TASK DIRECTIONS » What you return must match the records exactly, with every line included.

DATA SECTION »
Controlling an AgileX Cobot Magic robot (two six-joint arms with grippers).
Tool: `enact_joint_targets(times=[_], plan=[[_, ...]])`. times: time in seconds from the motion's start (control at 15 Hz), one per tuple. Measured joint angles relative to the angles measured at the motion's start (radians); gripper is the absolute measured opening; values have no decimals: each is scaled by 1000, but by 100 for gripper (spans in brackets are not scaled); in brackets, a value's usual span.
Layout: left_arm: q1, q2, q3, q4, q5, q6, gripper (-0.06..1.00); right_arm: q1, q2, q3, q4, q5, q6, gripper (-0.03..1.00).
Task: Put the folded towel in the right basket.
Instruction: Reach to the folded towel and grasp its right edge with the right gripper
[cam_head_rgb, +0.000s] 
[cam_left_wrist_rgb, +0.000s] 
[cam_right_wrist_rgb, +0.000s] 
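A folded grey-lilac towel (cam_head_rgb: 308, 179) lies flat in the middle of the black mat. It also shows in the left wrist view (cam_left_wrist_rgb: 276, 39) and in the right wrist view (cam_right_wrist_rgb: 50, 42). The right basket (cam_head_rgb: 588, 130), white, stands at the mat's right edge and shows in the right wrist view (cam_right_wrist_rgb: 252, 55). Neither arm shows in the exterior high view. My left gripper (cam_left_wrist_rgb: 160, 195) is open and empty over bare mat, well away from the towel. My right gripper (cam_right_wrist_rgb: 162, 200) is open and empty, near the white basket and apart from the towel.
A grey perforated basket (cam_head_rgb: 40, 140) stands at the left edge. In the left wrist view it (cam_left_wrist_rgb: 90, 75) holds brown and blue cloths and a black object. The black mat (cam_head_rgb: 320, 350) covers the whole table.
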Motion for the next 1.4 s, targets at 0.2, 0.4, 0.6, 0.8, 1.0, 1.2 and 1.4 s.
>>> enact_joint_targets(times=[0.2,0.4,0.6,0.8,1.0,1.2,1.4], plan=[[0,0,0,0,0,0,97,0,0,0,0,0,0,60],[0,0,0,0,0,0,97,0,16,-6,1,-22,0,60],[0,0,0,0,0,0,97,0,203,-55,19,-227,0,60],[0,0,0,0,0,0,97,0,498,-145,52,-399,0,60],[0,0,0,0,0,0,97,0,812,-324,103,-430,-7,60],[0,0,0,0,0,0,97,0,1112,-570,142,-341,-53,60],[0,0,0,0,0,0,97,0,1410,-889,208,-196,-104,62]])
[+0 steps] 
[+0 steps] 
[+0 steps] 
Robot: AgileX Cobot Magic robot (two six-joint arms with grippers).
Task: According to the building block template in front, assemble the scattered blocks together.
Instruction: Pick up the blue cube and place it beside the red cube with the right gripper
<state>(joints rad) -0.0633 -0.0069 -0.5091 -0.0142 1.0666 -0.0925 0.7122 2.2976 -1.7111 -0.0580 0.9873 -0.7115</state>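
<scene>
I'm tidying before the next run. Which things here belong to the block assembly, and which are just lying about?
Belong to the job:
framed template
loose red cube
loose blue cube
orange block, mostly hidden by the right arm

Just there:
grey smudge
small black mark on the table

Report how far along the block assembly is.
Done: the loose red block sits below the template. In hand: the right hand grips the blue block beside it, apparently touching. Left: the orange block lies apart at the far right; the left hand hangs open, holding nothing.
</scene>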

TASK RESULT »
Controlling an AgileX Cobot Magic robot (two six-joint arms with grippers).
Tool: `enact_joint_targets(times=[_], plan=[[_, ...]])`. times: time in seconds from the motion's start (control at 15 Hz), one per tuple. Measured joint angles relative to the angles measured at the motion's start (radians); gripper is the absolute measured opening; values have no decimals: each is scaled by 1000, but by 100 for gripper (spans in brackets are not scaled); in brackets, a value's usual span.
Layout: left_arm: q1, q2, q3, q4, q5, q6, gripper (-0.06..1.00); right_arm: q1, q2, q3, q4, q5, q6, gripper (-0.03..1.00).
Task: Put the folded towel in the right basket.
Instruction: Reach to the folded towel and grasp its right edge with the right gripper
[cam_head_rgb, +0.000s] 
[cam_left_wrist_rgb, +0.000s] 
[cam_right_wrist_rgb, +0.000s] 
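A folded grey-lilac towel (cam_head_rgb: 308, 179) lies flat in the middle of the black mat. It also shows in the left wrist view (cam_left_wrist_rgb: 276, 39) and in the right wrist view (cam_right_wrist_rgb: 50, 42). The right basket (cam_head_rgb: 588, 130), white, stands at the mat's right edge and shows in the right wrist view (cam_right_wrist_rgb: 252, 55). Neither arm shows in the exterior high view. My left gripper (cam_left_wrist_rgb: 160, 195) is open and empty over bare mat, well away from the towel. My right gripper (cam_right_wrist_rgb: 162, 200) is open and empty, near the white basket and apart from the towel.
A grey perforated basket (cam_head_rgb: 40, 140) stands at the left edge. In the left wrist view it (cam_left_wrist_rgb: 90, 75) holds brown and blue cloths and a black object. The black mat (cam_head_rgb: 320, 350) covers the whole table.
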Motion for the next 1.4 s, targets at 0.2, 0.4, 0.6, 0.8, 1.0, 1.2 and 1.4 s.
>>> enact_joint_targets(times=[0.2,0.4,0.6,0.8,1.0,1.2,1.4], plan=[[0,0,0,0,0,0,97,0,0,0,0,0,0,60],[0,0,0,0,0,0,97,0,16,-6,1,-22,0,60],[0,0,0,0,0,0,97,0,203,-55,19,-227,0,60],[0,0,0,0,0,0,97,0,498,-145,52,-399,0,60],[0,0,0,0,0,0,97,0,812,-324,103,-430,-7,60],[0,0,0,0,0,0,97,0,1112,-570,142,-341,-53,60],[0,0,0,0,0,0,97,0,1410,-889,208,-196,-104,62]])
[+0 steps] 
[+0 steps] 
[+0 steps] 
Robot: AgileX Cobot Magic robot (two six-joint arms with grippers).
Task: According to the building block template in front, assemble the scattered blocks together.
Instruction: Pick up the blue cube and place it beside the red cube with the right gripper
<state>(joints rad) -0.0633 -0.0069 -0.5091 -0.0142 1.0666 -0.0925 0.7122 2.2976 -1.7111 -0.0580 0.9873 -0.7115</state>
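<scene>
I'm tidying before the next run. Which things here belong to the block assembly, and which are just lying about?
Belong to the job:
framed template
loose red cube
loose blue cube
orange block, mostly hidden by the right arm

Just there:
grey smudge
small black mark on the table

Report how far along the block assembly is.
Done: the loose red block sits below the template. In hand: the right hand grips the blue block beside it, apparently touching. Left: the orange block lies apart at the far right; the left hand hangs open, holding nothing.
</scene>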

The output given is complete.